Probe into malloc metadata capture field pointer of C library

On a stormy day, write play.

The wild pointer is annoying, which is easy to cause inexplicable memory stepping error. So how to judge whether a pointer is a wild pointer?

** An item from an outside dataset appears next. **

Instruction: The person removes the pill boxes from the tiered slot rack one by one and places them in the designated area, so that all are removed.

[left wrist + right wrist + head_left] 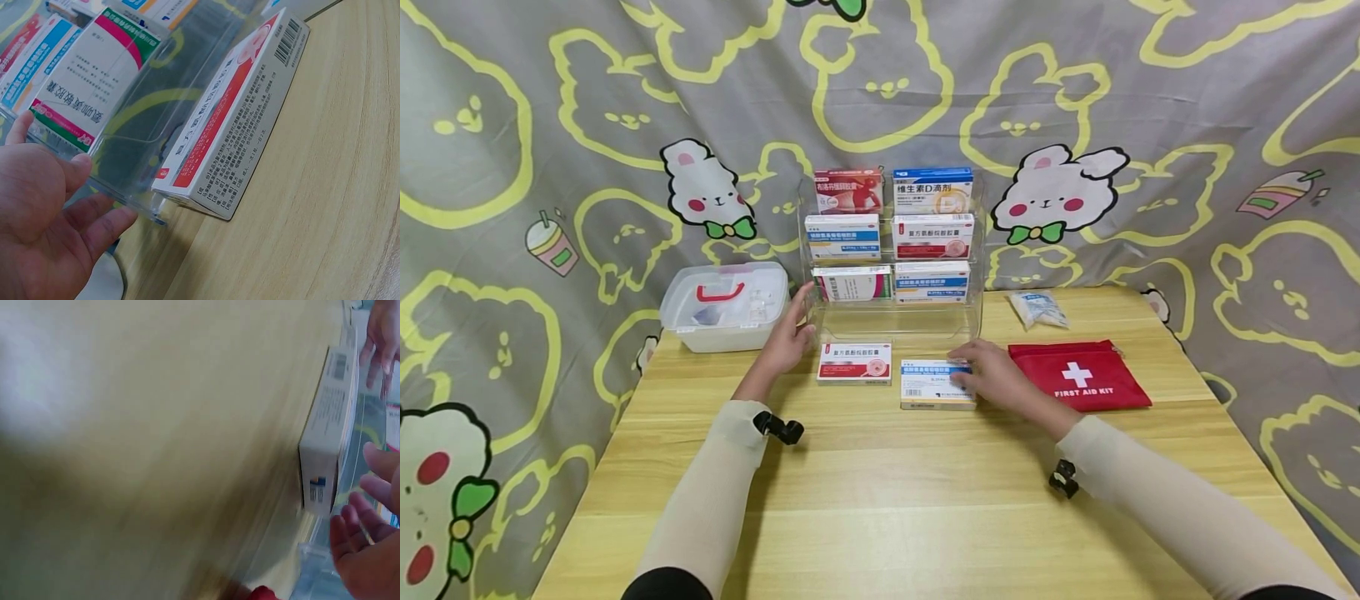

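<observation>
A clear tiered display rack [898, 321] holds rows of medicine boxes. My left hand [788, 335] is at the rack's left side, its fingers spread along the clear edge; in the left wrist view its fingertips are close to a green, white and pink box [97, 78]. On the table before the rack is a red-and-white medicine box [853, 364]. To its right sits a blue-and-white medicine box [928, 383]. My right hand [996, 375] is at that box's right end, fingers loosely bent and overlapping its upper corner in the head view. In the right wrist view those fingers [369, 519] are not wrapped around it.
A lidded clear plastic case [726, 308] with a red handle stands left of the rack. At the right lie a red first aid pouch [1078, 375] and a small clear packet [1037, 309]. A patterned curtain [880, 83] hangs behind the wooden table [880, 500].
</observation>
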The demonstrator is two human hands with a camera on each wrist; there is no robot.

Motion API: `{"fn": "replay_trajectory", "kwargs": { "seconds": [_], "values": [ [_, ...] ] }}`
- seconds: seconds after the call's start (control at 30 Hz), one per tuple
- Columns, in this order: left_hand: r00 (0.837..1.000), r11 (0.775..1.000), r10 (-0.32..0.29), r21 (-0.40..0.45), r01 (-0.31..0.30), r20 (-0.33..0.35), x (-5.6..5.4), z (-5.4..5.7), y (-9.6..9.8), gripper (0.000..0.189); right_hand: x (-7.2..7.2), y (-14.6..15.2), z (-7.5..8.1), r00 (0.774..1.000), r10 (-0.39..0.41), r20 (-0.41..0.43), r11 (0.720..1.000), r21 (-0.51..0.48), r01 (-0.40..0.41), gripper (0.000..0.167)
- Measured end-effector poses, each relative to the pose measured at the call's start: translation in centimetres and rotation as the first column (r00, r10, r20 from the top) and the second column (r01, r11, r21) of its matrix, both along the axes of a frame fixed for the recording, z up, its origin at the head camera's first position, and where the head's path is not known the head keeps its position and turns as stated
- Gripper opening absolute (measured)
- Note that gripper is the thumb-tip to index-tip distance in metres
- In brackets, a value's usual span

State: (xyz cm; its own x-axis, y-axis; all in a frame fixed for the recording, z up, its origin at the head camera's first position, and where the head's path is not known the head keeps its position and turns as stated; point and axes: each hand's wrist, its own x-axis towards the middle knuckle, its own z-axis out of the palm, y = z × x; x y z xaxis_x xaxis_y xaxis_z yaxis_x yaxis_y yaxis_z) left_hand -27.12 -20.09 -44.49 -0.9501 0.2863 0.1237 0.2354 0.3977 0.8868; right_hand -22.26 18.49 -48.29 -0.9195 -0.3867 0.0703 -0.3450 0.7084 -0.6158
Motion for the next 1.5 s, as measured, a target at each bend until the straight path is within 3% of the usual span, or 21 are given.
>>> {"fn": "replay_trajectory", "kwargs": {
  "seconds": [0.17,0.33,0.57,0.83,1.5],
  "values": [
    [1.0,1.0,0.001,-0.006,-0.001,0.004,-0.1,0.0,0.0,0.078,1.4,-0.8,0.1,0.992,0.086,-0.094,0.996,-0.002,-0.086,0.041],
    [1.0,1.0,0.006,-0.028,-0.006,0.006,0.0,0.1,0.1,0.078,2.3,-1.3,-0.4,0.986,0.136,-0.097,0.99,-0.029,-0.139,0.041],
    [1.0,0.999,0.016,-0.051,-0.015,0.01,0.2,0.5,0.2,0.078,2.5,-1.6,-1.6,0.991,0.107,-0.077,0.992,-0.054,-0.111,0.035],
    [1.0,1.0,0.01,-0.021,-0.009,0.022,0.1,0.3,0.2,0.078,2.3,-1.6,-2.2,0.992,0.1,-0.082,0.993,-0.058,-0.105,0.033],
    [1.0,1.0,0.002,-0.003,-0.002,0.022,0.0,0.1,0.0,0.079,2.1,-1.5,-2.0,0.993,0.103,-0.06,0.993,-0.05,-0.106,0.033]
  ]
}}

Generally speaking, the memory used by users is in mmap_ Both sides of threshold (generally 128k) are managed by malloc and mmap respectively:

  • malloc: memory management mechanism of C library, generally used for small memory management.
  • mmap: memory management mechanism provided by the operating system, generally used for large memory management.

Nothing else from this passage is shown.